Soline - Archaeological Park
The Hvar archipelago (Hvarski škoji), better known as the Pakleni Islands, are one of the most scenic Mediterranean areas of Croatia, and thus have the status of protected landscape. Because of their serene atmosphere, quiet and sunny coves, crystal-clear sea for swimming and diving, and some good restaurants, the islands are very popular with tourists. These islands also have a very rich history, from most ancient times to the 20th century. Soline bay and Vloka, with a Roman villa and the chapel of St. Clement in a picturesque village, and also prehistoric Illyrian grave-sites (gomile) on the nearby hills, offer the most interesting story.
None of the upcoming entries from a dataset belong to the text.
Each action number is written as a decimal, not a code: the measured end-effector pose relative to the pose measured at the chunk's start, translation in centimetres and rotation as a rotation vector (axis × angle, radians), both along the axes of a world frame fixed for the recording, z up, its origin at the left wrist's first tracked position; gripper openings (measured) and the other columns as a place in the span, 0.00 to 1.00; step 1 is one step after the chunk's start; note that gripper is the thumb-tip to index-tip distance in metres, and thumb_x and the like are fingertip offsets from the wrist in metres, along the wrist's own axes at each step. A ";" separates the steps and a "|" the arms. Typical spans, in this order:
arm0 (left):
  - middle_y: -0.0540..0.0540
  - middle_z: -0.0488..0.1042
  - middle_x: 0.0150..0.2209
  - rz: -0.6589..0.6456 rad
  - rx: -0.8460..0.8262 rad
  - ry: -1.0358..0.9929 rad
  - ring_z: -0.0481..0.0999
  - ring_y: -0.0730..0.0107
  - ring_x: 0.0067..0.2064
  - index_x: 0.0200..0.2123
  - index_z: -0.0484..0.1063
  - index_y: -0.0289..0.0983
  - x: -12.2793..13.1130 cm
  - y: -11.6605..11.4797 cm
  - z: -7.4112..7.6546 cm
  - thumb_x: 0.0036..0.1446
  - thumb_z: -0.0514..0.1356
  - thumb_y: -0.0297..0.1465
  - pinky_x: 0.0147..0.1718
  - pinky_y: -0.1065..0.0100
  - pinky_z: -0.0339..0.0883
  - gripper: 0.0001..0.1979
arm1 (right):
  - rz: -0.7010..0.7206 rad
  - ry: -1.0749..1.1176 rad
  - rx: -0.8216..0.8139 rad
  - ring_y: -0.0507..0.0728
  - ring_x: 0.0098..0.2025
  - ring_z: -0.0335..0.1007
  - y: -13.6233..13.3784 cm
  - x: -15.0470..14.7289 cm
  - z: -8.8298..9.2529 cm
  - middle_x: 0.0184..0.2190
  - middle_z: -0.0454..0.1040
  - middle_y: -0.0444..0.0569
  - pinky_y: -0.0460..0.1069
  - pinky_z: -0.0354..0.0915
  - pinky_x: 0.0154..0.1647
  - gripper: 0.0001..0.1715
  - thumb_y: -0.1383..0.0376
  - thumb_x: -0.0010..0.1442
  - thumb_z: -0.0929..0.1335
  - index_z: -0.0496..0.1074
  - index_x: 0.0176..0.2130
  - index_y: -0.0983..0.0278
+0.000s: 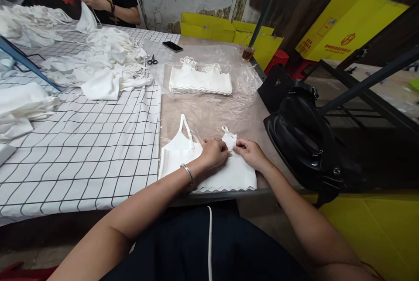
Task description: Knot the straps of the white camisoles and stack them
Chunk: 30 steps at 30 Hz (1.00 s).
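A white strappy top (176,154) lies flat on the plastic-covered table (209,111) right in front of me. My left hand (214,153) is closed, pinching the top's right shoulder strap (229,138) near its base. My right hand (250,152) is closed too, pinching the same strap from the right side. The top's left strap lies loose, pointing away from me. A silver bangle sits on my left wrist.
A stack of folded white tops (200,80) lies further back. A heap of white garments (111,63), scissors (152,59) and a phone (172,46) are on the checked cloth (81,150). A black bag (304,137) sits at the right. Another person works at the far left.
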<state>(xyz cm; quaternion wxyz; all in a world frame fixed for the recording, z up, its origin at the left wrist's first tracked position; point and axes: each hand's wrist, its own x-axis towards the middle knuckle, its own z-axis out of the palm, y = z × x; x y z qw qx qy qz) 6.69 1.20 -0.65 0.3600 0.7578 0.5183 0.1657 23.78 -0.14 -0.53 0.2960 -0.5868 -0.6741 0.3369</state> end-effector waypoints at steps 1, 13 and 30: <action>0.45 0.78 0.35 0.000 0.001 0.001 0.70 0.57 0.47 0.27 0.76 0.36 0.0 0.0 0.0 0.53 0.65 0.33 0.53 0.52 0.50 0.07 | 0.012 -0.017 -0.001 0.55 0.32 0.63 -0.1 0.1 0.0 0.26 0.67 0.44 0.49 0.58 0.35 0.10 0.59 0.51 0.66 0.65 0.24 0.62; 0.44 0.78 0.37 -0.028 0.035 0.037 0.70 0.56 0.47 0.27 0.75 0.35 0.0 0.2 -0.7 0.54 0.64 0.32 0.50 0.52 0.53 0.08 | -0.011 -0.024 0.089 0.55 0.32 0.63 -0.4 -1.3 -1.1 0.26 0.67 0.45 0.49 0.59 0.35 0.07 0.61 0.50 0.65 0.64 0.25 0.61; 0.39 0.72 0.35 0.397 0.232 0.629 0.71 0.51 0.38 0.31 0.66 0.37 -16.6 -9.2 1.3 0.58 0.54 0.48 0.36 0.58 0.61 0.19 | -0.313 -0.472 -0.203 0.54 0.22 0.60 -8.9 2.9 1.3 0.18 0.65 0.43 0.48 0.50 0.22 0.21 0.50 0.47 0.71 0.61 0.20 0.60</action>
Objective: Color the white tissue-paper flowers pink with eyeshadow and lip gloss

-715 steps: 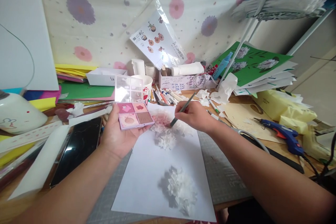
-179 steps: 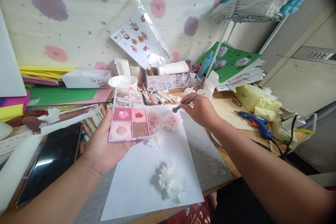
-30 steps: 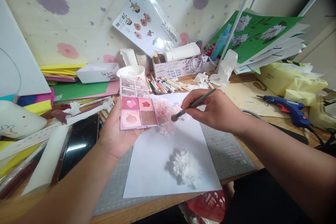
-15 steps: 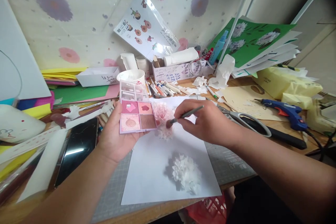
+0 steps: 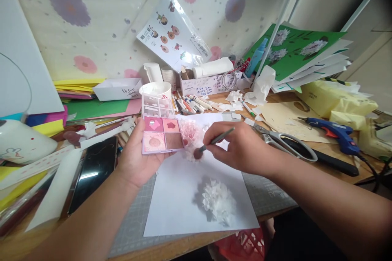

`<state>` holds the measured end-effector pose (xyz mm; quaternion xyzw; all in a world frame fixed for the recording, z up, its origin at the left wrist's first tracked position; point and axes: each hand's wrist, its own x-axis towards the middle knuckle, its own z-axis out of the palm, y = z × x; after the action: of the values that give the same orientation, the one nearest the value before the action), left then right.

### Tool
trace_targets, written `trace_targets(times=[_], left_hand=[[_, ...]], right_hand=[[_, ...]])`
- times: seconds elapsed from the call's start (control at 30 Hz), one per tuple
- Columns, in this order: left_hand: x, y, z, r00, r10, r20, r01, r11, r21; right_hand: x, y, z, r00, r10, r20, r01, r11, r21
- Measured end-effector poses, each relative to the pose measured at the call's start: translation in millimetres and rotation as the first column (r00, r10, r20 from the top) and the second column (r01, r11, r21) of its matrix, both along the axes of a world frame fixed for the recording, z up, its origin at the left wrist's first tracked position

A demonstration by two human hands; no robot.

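An opened makeup palette (image 5: 163,135) with pink and brown pans rests in my left hand (image 5: 134,159), its lid tipped back. My right hand (image 5: 239,147) pinches a slim makeup brush (image 5: 219,137). The dark bristles touch a pale paper flower (image 5: 192,153) just right of the palette. Behind it lies a pinker paper flower (image 5: 190,129), partly covered by the palette and hand. Nearer me, a white paper flower (image 5: 218,202) sits on the white sheet (image 5: 171,208).
A grey cutting mat (image 5: 131,220) lies under the sheet. At right are scissors (image 5: 288,142) and a blue glue gun (image 5: 332,128). A dark phone (image 5: 93,175) is at left; pens (image 5: 192,104) and a paper cup (image 5: 156,89) stand behind the palette.
The brush tip has moved slightly down over the pale flower, its bristles showing more. The whole view has shifted a little; both hands keep their hold.
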<state>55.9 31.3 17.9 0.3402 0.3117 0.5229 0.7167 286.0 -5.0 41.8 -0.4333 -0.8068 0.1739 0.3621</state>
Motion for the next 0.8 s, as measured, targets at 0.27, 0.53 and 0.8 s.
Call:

The guiding idea of the project has been from the very beginning to connect tourism with the cultural-historical heritage of the islands. The best solution would be an archaeological park on the site of a well researched and presented Roman villa (Rustius' villa?). Here the visitors could learn about the history of the archipelago, Roman rural architecture and lifestyle, Roman agricultural practice .... and perhaps taste some Roman delicacies and experience the medicinal mud in the bay. This would show the value of the cultural heritage of the Hvar archipelago and be attractive to tourists. Despite the rich archaeological literature about the city of Hvar, there is not a single archaeological site that is properly presented. The research project in Soline and the plans for the site presentation will require years of work, but the prospects are great because of lots of good will, efforts and support from the local community and from the hotel company Sunčani Hvar, who recognized its potential for the new, refined tourist image of Hvar.